*** Begin section ***

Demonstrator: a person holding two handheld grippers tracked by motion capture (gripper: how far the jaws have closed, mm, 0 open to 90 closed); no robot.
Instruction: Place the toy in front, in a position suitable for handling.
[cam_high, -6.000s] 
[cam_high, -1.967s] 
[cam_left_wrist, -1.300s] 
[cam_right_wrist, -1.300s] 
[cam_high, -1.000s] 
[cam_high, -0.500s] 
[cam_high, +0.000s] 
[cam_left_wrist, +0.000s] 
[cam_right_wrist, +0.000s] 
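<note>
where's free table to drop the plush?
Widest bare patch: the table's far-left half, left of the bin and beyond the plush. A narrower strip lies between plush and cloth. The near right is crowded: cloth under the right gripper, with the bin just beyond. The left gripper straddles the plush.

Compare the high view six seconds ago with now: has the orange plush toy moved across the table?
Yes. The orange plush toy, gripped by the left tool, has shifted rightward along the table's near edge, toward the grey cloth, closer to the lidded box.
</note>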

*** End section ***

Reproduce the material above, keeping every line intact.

Solution to this exercise »
Demonstrator: a person holding two handheld grippers tracked by motion capture (gripper: how far the jaws have closed, mm, 0 open to 90 closed); no robot.
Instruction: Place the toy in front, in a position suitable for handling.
[cam_high, -6.000s] 
[cam_high, -1.967s] 
[cam_left_wrist, -1.300s] 
[cam_right_wrist, -1.300s] 
[cam_high, -1.000s] 
[cam_high, -0.500s] 
[cam_high, +0.000s] 
[cam_left_wrist, +0.000s] 
[cam_right_wrist, +0.000s] 
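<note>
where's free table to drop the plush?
Widest bare patch: the table's far-left half, left of the bin and beyond the plush. A narrower strip lies between plush and cloth. The near right is crowded: cloth under the right gripper, with the bin just beyond. The left gripper straddles the plush.

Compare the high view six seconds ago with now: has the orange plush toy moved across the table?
Yes. The orange plush toy, gripped by the left tool, has shifted rightward along the table's near edge, toward the grey cloth, closer to the lidded box.
</note>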

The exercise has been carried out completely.